In This Article

  1. When Is The 2022 Tax Deadline?
  2. What Is An IRS Tax Extension?
  3. What Happens If You Miss the IRS Tax Extension Deadline? 
  4. When is the Business IRS Tax Extension Deadline?
  5. Should You File an IRS Tax Extension?
  6. How To File An Extension
  7. How To Stay On Top of Your Taxes in 6 Easy Steps 
  8. IRS Tax Extension Deadline

While there are some deadlines that can be negotiated, the IRS tax deadline isn’t one of them.

What do you do if tax day approaches and you suddenly realize you’re not ready to file? Do you have to rush through your taxes at late hours of the night and attempt to get them in on time, or is there another option? 

Those who need additional time can file an IRS tax extension. 

How common is an IRS tax extension? In 2020, about 14.6 million taxpayers filed extensions. 

In other words, one in ten taxpayers asked for an IRS tax extension in 2020.

But how do you file an IRS tax extension and is it the right move for you? We cover everything you need to know about an IRS tax extension in this guide.

When Is The 2022 Tax Deadline?

The 2022 Tax Deadline

For decades, April 15th has been dubbed Tax Day, but it’s different in 2022. 

This year, April 15th falls on a Friday. It’s also recognized as Emancipation Day in Washington D.C., which is a federal holiday. 

Monday, April 18th is the official tax deadline for filing in 2022. Taxpayers who are hoping to file an extension must do so by April 18th.

While the pandemic has led to tax deadline extensions for the past few years, taxpayers can expect a more ‘normal’ tax schedule this year.

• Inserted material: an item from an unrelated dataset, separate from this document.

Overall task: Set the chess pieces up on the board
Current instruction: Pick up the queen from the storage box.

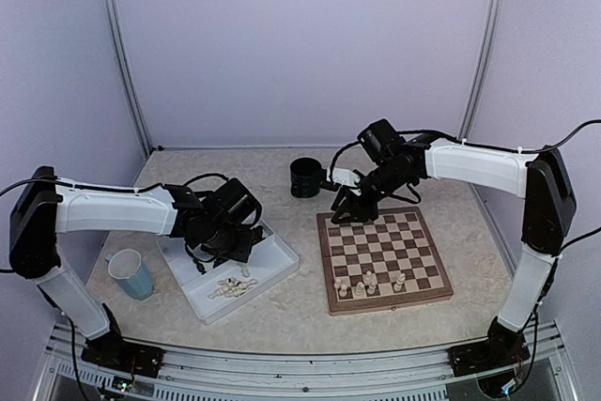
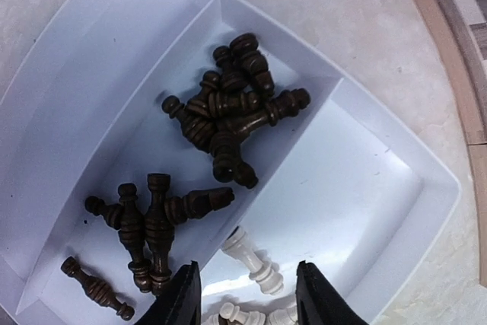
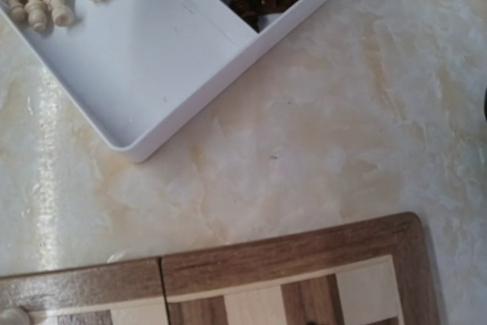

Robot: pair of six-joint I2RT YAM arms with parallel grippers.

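Nearest, cream chess pieces (image 1: pixel 371 283) stand on board (image 1: pixel 413 251), lower row. Left claw (image 2: pixel 247 275) spread, empty, over tray (image 2: pixel 358 165); only wrist view shows dark pieces (image 2: pixel 228 116) heaped inside. Right claw (image 1: pixel 351 206) at board's upper-left corner, grip cannot tell. Bare table (image 1: pixel 305 293) strip separates tray, board.

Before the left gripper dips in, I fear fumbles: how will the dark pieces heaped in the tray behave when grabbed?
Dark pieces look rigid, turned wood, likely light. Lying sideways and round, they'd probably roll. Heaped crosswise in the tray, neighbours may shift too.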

No automatic extensions are in place this year for Covid-19. Here are a few of the extensions to expect in 2022:

• April 19: Taxpayers in Maine and Massachusetts in observance of Patriots’ Day

• May 16: Victims of storms in Illinois, Tennessee, Kentucky, and Colorado

Taxpayers who file for an extension have until October 17, 2022 to file.  

What Is An IRS Tax Extension?

If the April 15th deadline is coming up too quickly and you need more time to file, you can file for an IRS tax extension deadline. 

This automatic extension gives you an additional six months to file your taxes in most situations. Rather than submitting your tax return by April 15th, you’ll have until October 15th to finish your taxes.  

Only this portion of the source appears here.